I tried a few variations of different continued fractions for erfc. The best of 
these was the same upper incomplete gamma function evaluated using 64-bit 
precision. However this continued fraction requires a variable number of 
iterations to converge (up to 8 for z ~ 28). Attempts to explicitly evaluate 
the nth convergent with various number of terms did not provide good error 
across the entire range for z [28, 6.71e7].

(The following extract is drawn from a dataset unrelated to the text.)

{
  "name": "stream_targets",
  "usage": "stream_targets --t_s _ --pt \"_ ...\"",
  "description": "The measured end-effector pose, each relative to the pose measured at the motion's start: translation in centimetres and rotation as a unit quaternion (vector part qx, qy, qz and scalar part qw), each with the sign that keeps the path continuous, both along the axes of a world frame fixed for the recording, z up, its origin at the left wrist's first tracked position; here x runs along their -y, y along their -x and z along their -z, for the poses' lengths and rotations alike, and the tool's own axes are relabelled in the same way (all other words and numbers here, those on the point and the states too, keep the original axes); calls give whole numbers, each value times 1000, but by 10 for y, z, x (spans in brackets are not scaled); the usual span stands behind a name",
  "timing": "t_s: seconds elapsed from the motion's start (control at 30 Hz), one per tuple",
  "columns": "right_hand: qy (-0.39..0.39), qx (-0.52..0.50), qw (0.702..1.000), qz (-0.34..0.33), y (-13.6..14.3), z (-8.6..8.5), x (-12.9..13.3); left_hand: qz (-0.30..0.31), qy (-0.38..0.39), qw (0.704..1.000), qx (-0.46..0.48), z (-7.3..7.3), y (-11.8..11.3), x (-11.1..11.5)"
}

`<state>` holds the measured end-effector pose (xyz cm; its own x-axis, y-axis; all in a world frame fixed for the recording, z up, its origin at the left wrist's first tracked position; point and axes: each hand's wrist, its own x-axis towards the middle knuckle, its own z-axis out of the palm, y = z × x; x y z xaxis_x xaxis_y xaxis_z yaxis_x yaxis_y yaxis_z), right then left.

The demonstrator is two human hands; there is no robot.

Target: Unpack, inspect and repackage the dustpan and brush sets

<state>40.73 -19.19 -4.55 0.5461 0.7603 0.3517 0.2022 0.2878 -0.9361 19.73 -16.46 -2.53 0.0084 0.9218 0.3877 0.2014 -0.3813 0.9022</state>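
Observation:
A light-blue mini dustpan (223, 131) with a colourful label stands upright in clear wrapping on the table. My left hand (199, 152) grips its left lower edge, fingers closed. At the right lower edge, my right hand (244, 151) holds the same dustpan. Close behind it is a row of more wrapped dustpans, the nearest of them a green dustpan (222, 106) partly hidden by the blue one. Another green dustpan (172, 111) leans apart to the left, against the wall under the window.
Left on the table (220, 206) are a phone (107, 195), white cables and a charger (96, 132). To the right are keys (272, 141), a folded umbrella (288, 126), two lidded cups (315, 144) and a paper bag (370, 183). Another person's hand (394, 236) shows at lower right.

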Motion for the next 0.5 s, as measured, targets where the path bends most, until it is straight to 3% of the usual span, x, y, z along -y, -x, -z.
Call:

This paper presents a rational function that is suitable for use up to the 
limit:
{noformat}
"Rational Chebyshev approximations for the error function"
by W. J. Cody, Math. Comp., 1969, PP. 631-638.{noformat}
There is a FORTRAN implementation in [SpecFun 
erf|https://www.netlib.org/specfun/erf]. I obtained the paper which has the 
constants valid for evaluation up to long double precision which was useful for 
testing.

I tested the various implementations using random input arguments in the 
applicable range. The values were sampled uniformly from the range using the 
IEEE 754 64-bit representation of the min and max to sample long values within 
the range and then mapped back to a double. Due to the binary representation of 
a floating-point number using base 2 this has a limiting distribution of a 
log-uniform distribution. When plotted using a log 2 scale the points are 
approximately uniform.

The range was split into bins and the maximum and RMS ulp error recorded for 
each bin. The following results all used 1e9 points split into 10000 bins.
h2. Erfcx

I have tested the rational function provided by Boost and Cody over the 
applicable range. It is important to note that the range is split and evaluated 
with different rational functions:
||Implementation||Range||
|Boost|[0.5, 1.5], [1.5, 2.5], [2.5, 4.5], [4.5, 28]|
|Cody|[0.5, 4], [4, 6.71e7]|

Here is the max error over the range covered by erfc:

!erfcx.medium.png!

Note:
 * The Boost function has clear evidence of the minimax approximation with the 
wave form of the error.
 * The Cody function is more consistent at z > 4 but the single Cody function 
for z < 4 is not as good as the Boost functions at z < 4. Clearly this region 
is difficult to evaluate with a single function. The region contains points at 
which erfcx(z) = 0.5 (z ~ 0.7689) and also where exp(-z*z) = z (z ~ 0.6529).
 * The Boost function error at z ~ 33 is starting to increase rapidly.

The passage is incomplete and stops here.